For his part, Doc Rivers seems hell-bent on going down with a losing strategy. For a guy who recently complimented himself for his coaching prowess in steering an 8th seeded Orlando Magic squad to the precipice of a first round victory twenty years ago, Rivers looks like someone who can’t find answers when his players need him most. His stubborn refusal to acknowledge DeAndre Jordan’s limits as a player at this stage in his career is reminiscent of another one of Rivers’ greatest hits — when he attacked the great Kevin Kinkead (full disclosure: Kevin is my editor, but that in no way impacts my opinion!) for the crime of “not knowing basketball” when he asked whether Ben Simmons should be benched to counteract the Wizards’ “Hack-A-Ben” strategy during last year’s playoff run. Oddly enough, Rivers promptly ran with the strategy in the next game, so maybe he isn’t as intractable as I imagine.
Nonetheless, I would personally rather have a coach that is more focused on changing the narrative about his career by winning in the present than aggressively relitigating his past, but that’s just me.
In the end, maybe Embiid’s return can lift the Sixers past the Heat. Without the reddest of rose-colored glasses, however, I have trouble seeing the playoff ride continuing much longer. That’s at no fault of Embiid, who has worked very hard to become a reliable and foundational piece of the organization. The 2021-22 season was his best as a pro, and he played a career-high 68 games. The total would have been even higher if not for a tough bout with COVID that sidelined the center for a handful of games.
Joel Embiid showed us who he is and what he can be during a season of adversity, with his co-star in self-exile and the long-term future of the team in flux while Ben Simmons’ holdout was resolved.
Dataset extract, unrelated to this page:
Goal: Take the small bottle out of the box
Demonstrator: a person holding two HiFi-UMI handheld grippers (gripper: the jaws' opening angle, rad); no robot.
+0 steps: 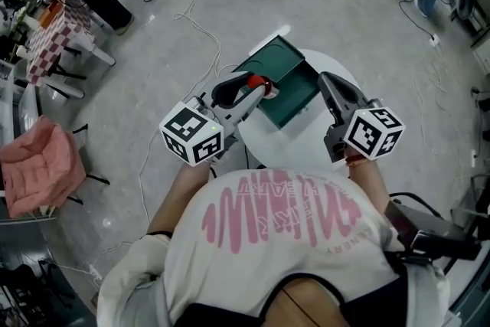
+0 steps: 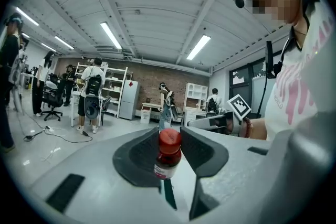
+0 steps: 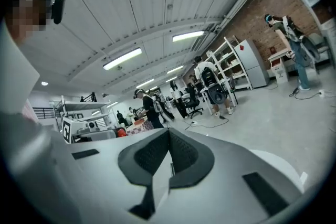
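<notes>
our left claw (image 2: 170, 131) is clamped on the small bottle (image 2: 168, 159), gripping its body below the red cap (image 2: 169, 137), with the long axis upright between the jaws. it hangs at the left edge of the green box (image 1: 291, 65) on the white bench (image 1: 276, 138). the right claw (image 3: 169, 136) is pinched together on nothing, off the box's right side, so carrying the bottle clear looks like the left's job.

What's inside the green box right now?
The visible floor of the green box shows nothing, just bare green. Its left corner is covered by the left gripper, shut on the small bottle with the red cap, so anything there can't be seen.
</notes>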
He delivered, and he carried this roster back to the postseason.
Now it’s time for Embiid’s teammates and his head coach to rise to the challenge this moment presents. Talent has punched the 76ers’ ticket to the playoffs, but it will carry them no further. Without a collective resilience that has thus far been absent in this semifinals series, the second round will continue to be an impenetrable barrier. And the payoff of The Process will continue to be as elusive as ever.